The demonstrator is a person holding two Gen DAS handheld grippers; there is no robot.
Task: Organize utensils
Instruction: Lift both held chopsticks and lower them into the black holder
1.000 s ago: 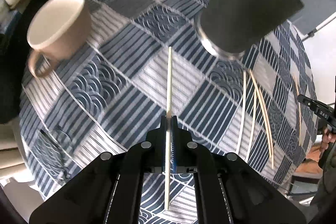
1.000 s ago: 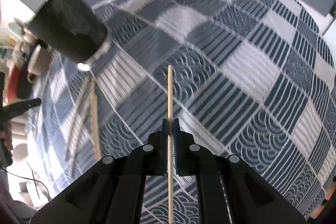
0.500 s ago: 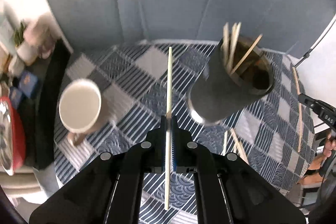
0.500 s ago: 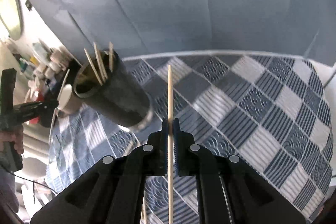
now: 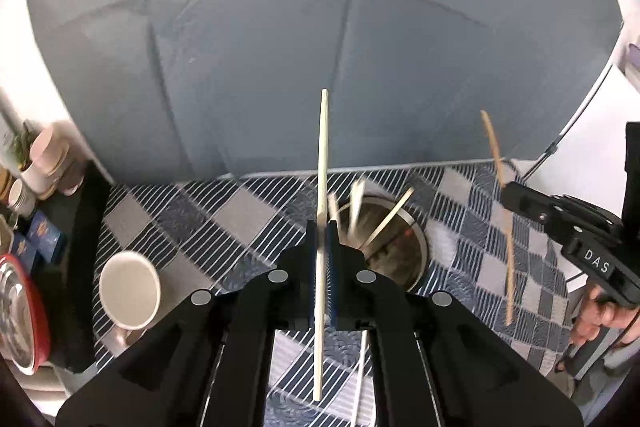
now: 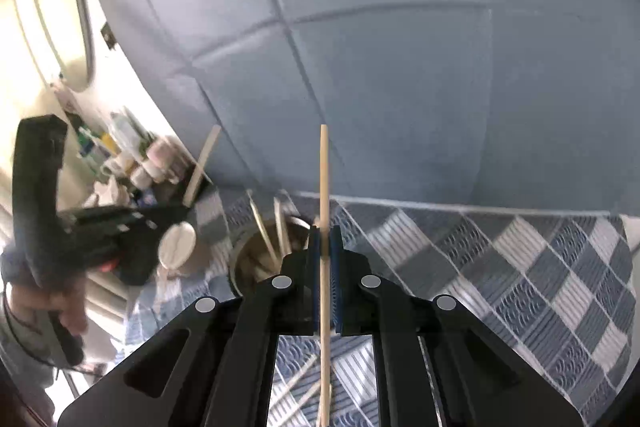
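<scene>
My left gripper point(image 5: 320, 227) is shut on a pale chopstick point(image 5: 323, 147) that sticks out far past the fingertips. Just beyond and below it stands the dark holder cup point(image 5: 412, 247) with a metal rim and several chopsticks inside. My right gripper point(image 6: 325, 233) is shut on a tan chopstick point(image 6: 324, 179), up above the holder cup point(image 6: 244, 263). In the left wrist view the right gripper point(image 5: 505, 193) with its tan chopstick point(image 5: 496, 155) shows at the right. In the right wrist view the left gripper point(image 6: 182, 209) with its pale chopstick point(image 6: 204, 163) shows at the left.
A blue and grey patchwork cloth point(image 5: 248, 211) covers the table. A white mug point(image 5: 130, 289) stands left of the holder, and a red-rimmed plate point(image 5: 24, 315) lies at the far left. Loose chopsticks point(image 6: 296, 383) lie on the cloth below. A grey padded backrest point(image 5: 260, 67) rises behind.
Both grippers have risen from near the cloth and tilted up, each still holding its chopstick. The holder, seen from the side before, now lies below with its mouth in view.
</scene>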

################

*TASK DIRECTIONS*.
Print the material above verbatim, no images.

*ANSWER SECTION*.
The demonstrator is a person holding two Gen DAS handheld grippers; there is no robot.
Task: Organize utensils
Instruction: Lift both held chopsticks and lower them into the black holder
1.000 s ago: 
1.000 s ago: 
0.500 s ago: 
0.500 s ago: 
now: 
now: 
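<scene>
My left gripper point(image 5: 320, 227) is shut on a pale chopstick point(image 5: 323, 147) that sticks out far past the fingertips. Just beyond and below it stands the dark holder cup point(image 5: 412, 247) with a metal rim and several chopsticks inside. My right gripper point(image 6: 325, 233) is shut on a tan chopstick point(image 6: 324, 179), up above the holder cup point(image 6: 244, 263). In the left wrist view the right gripper point(image 5: 505, 193) with its tan chopstick point(image 5: 496, 155) shows at the right. In the right wrist view the left gripper point(image 6: 182, 209) with its pale chopstick point(image 6: 204, 163) shows at the left.
A blue and grey patchwork cloth point(image 5: 248, 211) covers the table. A white mug point(image 5: 130, 289) stands left of the holder, and a red-rimmed plate point(image 5: 24, 315) lies at the far left. Loose chopsticks point(image 6: 296, 383) lie on the cloth below. A grey padded backrest point(image 5: 260, 67) rises behind.
Both grippers have risen from near the cloth and tilted up, each still holding its chopstick. The holder, seen from the side before, now lies below with its mouth in view.
</scene>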

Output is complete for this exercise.